→ PROVIDED DATA
——————

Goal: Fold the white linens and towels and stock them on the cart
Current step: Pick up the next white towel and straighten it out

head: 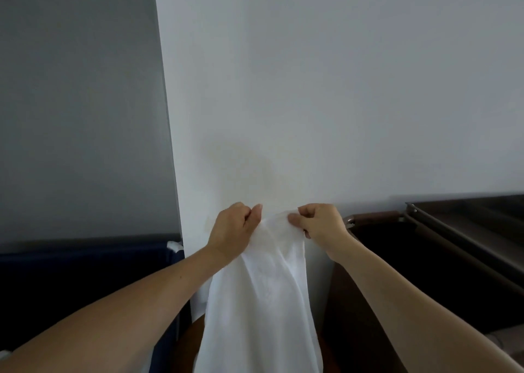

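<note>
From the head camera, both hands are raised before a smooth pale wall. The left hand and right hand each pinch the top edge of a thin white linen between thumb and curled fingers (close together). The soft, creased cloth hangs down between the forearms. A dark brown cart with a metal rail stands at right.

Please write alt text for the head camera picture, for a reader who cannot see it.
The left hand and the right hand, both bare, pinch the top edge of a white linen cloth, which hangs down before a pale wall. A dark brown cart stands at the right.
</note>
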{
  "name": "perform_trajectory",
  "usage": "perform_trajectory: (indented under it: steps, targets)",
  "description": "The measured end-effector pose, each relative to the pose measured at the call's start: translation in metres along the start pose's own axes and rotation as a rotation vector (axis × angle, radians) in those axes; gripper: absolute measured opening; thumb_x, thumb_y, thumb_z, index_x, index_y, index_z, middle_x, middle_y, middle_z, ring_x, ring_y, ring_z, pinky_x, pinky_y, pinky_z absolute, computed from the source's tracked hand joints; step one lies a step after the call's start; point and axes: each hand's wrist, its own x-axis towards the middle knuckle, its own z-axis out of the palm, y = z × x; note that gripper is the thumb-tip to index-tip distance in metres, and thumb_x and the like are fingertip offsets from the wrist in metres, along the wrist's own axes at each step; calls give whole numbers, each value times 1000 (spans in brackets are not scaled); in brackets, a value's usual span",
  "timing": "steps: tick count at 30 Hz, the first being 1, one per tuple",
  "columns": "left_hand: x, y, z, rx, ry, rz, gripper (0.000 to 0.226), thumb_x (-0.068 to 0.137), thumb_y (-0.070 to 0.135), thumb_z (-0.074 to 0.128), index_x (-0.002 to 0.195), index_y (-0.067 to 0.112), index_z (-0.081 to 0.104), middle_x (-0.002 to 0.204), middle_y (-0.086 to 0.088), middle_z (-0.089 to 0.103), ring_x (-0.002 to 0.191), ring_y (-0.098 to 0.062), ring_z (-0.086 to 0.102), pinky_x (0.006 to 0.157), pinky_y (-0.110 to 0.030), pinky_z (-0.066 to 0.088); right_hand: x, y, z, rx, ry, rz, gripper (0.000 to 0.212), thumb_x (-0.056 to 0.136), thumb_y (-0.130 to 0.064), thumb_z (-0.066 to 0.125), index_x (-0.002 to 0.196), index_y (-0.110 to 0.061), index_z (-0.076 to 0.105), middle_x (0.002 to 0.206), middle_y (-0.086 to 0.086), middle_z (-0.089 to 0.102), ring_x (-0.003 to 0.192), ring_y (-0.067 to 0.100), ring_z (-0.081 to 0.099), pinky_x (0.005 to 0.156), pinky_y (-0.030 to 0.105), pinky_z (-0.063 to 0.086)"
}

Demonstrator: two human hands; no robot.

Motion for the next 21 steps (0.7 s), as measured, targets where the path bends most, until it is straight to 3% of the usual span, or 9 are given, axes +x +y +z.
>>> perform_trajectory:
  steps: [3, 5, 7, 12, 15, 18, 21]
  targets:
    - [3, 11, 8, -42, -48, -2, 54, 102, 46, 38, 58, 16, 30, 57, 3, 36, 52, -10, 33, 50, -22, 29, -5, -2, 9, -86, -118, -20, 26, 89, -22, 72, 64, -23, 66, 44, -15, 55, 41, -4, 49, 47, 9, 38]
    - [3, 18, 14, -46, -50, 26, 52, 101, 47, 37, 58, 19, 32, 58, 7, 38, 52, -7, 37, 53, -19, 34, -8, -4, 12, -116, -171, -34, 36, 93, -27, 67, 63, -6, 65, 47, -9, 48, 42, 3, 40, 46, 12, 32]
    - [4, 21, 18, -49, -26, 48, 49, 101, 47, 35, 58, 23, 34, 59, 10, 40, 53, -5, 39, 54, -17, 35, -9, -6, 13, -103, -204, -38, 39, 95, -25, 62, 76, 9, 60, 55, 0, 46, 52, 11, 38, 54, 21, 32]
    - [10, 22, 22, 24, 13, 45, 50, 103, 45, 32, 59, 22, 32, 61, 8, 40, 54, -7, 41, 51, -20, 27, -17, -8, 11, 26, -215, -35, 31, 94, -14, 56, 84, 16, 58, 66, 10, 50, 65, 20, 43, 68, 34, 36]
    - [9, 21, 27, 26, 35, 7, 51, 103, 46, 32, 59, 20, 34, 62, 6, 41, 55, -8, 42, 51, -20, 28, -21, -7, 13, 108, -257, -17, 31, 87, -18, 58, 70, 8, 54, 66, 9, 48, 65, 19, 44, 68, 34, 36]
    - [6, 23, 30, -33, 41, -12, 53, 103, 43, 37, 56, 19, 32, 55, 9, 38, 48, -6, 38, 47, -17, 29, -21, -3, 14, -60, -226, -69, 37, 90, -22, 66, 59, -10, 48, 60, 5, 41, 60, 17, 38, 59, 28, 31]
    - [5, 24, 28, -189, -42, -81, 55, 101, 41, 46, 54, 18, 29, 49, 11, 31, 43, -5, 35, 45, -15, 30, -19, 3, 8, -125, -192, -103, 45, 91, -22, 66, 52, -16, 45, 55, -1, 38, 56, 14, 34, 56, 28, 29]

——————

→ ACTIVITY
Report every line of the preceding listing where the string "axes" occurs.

→ ANSWER TO THIS TASK
  "description": "The measured end-effector pose, each relative to the pose measured at the call's start: translation in metres along the start pose's own axes and rotation as a rotation vector (axis × angle, radians) in those axes; gripper: absolute measured opening; thumb_x, thumb_y, thumb_z, index_x, index_y, index_z, middle_x, middle_y, middle_z, ring_x, ring_y, ring_z, pinky_x, pinky_y, pinky_z absolute, computed from the source's tracked hand joints; step one lies a step after the call's start; point and axes: each hand's wrist, its own x-axis towards the middle knuckle, its own z-axis out of the palm, y = z × x; note that gripper is the thumb-tip to index-tip distance in metres, and thumb_x and the like are fingertip offsets from the wrist in metres, along the wrist's own axes at each step; calls give whole numbers, each value times 1000 (spans in brackets are not scaled); in brackets, a value's usual span",
Motion for the next 21 steps (0.7 s), as measured, targets where the path bends most, until it is straight to 3% of the usual span, or 9 are given, axes +x +y +z.

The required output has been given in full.